One lighthouse, beyond the left pier, standing tall on the jagged rocks.
Waiting.
I was there.
Being tricked into the cave. Being promised treasure.
Being lured to my knees. Being promised a map.
Being filled with sand.
I was there.
The light was off.
Must have been a royal event.
A national holiday. A day of rest. They failed. Those thousands and millions and billions of tiny men with green skin and orange hair.
They failed to protect.
To prevent.
To watch.
To warn.
To save.
They failed to shine their light.
They failed to give me light.
No shining.
No saviour.
Nothing unto me.
Nothing apart from Eddie.
They failed.
There is a lighthouse. In Lymouth Bay.
A nurse found me. Someone had told her. Someone had seen. It hadn’t been long. I was conscious. Lying on my bed. My mother’s box. My mother’s secrets. Curling into me. I was walked to the emergency department. I heard her talking to the other nurses. Another overdose. Put my pie and chips in the microwave. She wasn’t impressed. I wasn’t impressed.
Drink this.
Cups and cups of a salty liquid. I didn’t speak. I didn’t say a word.
Gulp gulp gulp.
Sick.
Sick.
Sick.
Sick.
Not nice sick. Not my controlled sick.
Sick.
Sick.
Sick.
Escaped from me. Carried the tablets out of me. Carried the words shooting. A waterfall of tablets, of water, of salt, of words. Carried the eighty tablets from me and into the cardboard bedpan. Over the cardboard bedpan and onto the floor.
I had no control.
I had to let them escape. I had to let them. The nurses. The patients. I had to let them rescue me. Saved from death. I had no choice.

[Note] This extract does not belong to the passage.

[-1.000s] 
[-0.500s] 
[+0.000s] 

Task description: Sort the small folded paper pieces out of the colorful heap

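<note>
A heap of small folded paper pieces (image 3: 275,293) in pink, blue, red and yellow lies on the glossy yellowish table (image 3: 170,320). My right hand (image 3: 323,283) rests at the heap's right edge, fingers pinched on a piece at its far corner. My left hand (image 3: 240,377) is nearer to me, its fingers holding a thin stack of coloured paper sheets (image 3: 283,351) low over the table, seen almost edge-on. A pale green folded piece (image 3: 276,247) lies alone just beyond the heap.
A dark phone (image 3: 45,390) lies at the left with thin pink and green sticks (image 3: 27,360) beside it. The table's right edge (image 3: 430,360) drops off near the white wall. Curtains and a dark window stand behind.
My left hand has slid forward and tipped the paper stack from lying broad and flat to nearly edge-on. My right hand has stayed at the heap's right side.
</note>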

Three days later the nurse asked the question.
Why Jude? Why do it?
Silence.
Did you realise the dangers?
Silence.
You wouldn’t die instantly, you know? It’d take days. They’d eat away at your internal organs and you’d die…slowly…painfully.
She liked the words slowly and painfully. She left a pause. A pregnant silence. Before uttering the words. They made her smile. I watched her smile.
She was sitting at the end of my bed. The spare tablets had been removed and no one was asking where I had managed to get them from. The box of my mother’s things had been taken for safe keeping. No one asked any questions. They didn’t ask the right questions. They didn’t ask. They should have asked the right questions. They should have
wanted to clear out my mind. They should have wanted to make me better. But. They didn’t. They didn’t care. They didn’t want to care. No room for humanity on Ward 23. The place was overcrowded already.